Exercise aim: One part of the entries below is wanted: the lines from the one containing "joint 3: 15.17" through the one containing "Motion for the". Write those out exactly and nothing else.

Top of Supplied material

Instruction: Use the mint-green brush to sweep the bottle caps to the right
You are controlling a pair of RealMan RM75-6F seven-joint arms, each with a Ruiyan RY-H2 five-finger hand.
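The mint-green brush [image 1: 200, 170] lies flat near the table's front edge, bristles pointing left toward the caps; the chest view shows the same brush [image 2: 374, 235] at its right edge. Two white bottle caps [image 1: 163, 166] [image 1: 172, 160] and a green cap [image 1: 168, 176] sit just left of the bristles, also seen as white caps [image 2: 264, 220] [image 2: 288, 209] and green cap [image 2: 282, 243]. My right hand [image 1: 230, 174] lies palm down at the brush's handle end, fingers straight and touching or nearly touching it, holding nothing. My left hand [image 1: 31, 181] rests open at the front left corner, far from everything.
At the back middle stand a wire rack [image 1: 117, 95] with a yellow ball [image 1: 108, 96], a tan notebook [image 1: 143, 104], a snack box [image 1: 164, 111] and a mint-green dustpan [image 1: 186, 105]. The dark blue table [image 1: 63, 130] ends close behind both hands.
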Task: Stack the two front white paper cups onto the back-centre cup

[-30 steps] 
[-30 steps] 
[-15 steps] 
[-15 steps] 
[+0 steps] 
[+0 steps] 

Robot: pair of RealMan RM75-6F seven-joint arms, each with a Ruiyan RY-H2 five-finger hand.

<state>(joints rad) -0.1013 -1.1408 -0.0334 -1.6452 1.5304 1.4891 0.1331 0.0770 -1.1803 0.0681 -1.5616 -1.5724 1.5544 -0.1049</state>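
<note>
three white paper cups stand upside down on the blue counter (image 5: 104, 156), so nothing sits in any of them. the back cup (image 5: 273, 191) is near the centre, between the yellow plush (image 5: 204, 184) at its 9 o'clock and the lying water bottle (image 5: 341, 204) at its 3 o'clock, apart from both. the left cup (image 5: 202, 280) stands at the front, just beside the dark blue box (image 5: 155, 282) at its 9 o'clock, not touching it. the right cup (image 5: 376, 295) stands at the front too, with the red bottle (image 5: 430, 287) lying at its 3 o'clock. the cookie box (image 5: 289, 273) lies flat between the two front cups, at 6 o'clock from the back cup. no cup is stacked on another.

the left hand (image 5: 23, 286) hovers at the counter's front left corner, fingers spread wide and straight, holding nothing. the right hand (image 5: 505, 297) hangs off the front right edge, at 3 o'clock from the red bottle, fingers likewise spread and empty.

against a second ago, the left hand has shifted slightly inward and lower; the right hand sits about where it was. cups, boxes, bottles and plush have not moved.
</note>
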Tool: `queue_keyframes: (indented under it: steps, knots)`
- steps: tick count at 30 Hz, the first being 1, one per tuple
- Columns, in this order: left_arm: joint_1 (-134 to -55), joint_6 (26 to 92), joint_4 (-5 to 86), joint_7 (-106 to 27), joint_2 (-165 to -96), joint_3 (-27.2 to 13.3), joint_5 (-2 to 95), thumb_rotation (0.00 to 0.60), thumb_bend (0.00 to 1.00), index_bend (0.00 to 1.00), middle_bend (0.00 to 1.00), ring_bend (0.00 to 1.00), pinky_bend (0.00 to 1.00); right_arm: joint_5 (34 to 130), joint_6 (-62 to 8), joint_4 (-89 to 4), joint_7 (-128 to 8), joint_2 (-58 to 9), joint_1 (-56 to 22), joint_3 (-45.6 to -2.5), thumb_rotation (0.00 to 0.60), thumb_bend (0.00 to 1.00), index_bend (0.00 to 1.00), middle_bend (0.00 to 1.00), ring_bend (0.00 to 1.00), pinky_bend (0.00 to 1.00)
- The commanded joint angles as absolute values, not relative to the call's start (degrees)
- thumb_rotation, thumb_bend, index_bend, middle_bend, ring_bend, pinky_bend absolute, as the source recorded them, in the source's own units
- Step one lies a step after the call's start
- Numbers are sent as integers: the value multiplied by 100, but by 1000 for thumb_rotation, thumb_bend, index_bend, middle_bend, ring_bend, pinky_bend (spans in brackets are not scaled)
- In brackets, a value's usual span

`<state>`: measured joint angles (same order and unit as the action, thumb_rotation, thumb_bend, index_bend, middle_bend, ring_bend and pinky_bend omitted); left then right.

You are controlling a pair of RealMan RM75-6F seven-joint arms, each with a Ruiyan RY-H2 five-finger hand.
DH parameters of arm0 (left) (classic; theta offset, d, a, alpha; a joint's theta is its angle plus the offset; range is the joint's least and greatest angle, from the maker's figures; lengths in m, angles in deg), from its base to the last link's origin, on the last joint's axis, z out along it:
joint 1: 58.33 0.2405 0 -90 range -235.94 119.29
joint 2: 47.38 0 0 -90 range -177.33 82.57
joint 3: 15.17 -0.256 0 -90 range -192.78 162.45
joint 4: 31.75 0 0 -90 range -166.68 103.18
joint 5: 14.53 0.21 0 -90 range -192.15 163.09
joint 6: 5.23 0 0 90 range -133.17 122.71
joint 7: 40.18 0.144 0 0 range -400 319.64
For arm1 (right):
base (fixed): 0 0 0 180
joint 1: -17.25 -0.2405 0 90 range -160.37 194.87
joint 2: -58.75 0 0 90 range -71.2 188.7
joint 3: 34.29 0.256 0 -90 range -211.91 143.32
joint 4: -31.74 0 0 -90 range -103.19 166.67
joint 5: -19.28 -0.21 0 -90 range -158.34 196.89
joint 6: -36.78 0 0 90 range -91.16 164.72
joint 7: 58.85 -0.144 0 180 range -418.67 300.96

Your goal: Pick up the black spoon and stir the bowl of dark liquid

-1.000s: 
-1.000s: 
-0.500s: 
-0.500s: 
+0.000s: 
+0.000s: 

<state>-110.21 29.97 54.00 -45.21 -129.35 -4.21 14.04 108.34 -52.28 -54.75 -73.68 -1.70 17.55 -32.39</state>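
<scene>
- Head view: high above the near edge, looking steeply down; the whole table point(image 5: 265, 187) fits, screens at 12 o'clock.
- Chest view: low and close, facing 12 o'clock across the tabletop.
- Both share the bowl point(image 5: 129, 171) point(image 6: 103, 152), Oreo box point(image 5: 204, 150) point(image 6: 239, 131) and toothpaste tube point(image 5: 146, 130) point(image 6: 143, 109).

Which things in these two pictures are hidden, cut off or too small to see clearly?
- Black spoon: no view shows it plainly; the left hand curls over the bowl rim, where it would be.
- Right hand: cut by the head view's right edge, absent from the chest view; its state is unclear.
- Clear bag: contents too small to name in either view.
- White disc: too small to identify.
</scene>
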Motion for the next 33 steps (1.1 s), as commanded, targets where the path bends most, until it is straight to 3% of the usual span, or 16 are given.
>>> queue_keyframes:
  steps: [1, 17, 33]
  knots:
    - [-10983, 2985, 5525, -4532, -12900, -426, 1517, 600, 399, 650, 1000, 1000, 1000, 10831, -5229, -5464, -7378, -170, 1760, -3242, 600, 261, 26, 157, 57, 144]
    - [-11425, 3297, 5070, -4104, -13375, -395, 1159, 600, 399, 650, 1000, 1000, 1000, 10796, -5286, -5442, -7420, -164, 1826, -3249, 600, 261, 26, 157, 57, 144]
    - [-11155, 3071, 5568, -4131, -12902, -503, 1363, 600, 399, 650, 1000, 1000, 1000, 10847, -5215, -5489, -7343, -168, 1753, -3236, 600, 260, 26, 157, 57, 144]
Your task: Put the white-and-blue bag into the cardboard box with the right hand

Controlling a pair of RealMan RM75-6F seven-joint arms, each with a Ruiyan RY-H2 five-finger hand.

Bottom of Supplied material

Task result:
joint 3: 15.17 -0.256 0 -90 range -192.78 162.45
joint 4: 31.75 0 0 -90 range -166.68 103.18
joint 5: 14.53 0.21 0 -90 range -192.15 163.09
joint 6: 5.23 0 0 90 range -133.17 122.71
joint 7: 40.18 0.144 0 0 range -400 319.64
For arm1 (right):
base (fixed): 0 0 0 180
joint 1: -17.25 -0.2405 0 90 range -160.37 194.87
joint 2: -58.75 0 0 90 range -71.2 188.7
joint 3: 34.29 0.256 0 -90 range -211.91 143.32
joint 4: -31.74 0 0 -90 range -103.19 166.67
joint 5: -19.28 -0.21 0 -90 range -158.34 196.89
joint 6: -36.78 0 0 90 range -91.16 164.72
joint 7: 58.85 -0.144 0 180 range -418.67 300.96

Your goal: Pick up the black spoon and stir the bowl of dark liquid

-1.000s: 
-1.000s: 
-0.500s: 
-0.500s: 
+0.000s: 
+0.000s: 

<state>-110.21 29.97 54.00 -45.21 -129.35 -4.21 14.04 108.34 -52.28 -54.75 -73.68 -1.70 17.55 -32.39</state>
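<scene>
- Head view: high above the near edge, looking steeply down; the whole table point(image 5: 265, 187) fits, screens at 12 o'clock.
- Chest view: low and close, facing 12 o'clock across the tabletop.
- Both share the bowl point(image 5: 129, 171) point(image 6: 103, 152), Oreo box point(image 5: 204, 150) point(image 6: 239, 131) and toothpaste tube point(image 5: 146, 130) point(image 6: 143, 109).

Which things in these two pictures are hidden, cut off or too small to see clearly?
- Black spoon: no view shows it plainly; the left hand curls over the bowl rim, where it would be.
- Right hand: cut by the head view's right edge, absent from the chest view; its state is unclear.
- Clear bag: contents too small to name in either view.
- White disc: too small to identify.
</scene>
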Motion for the next 33 steps (1.1 s), as commanded, targets where the path bends most, until it is straight to 3% of the usual span, or 16 are given.

With this, the answer is complete.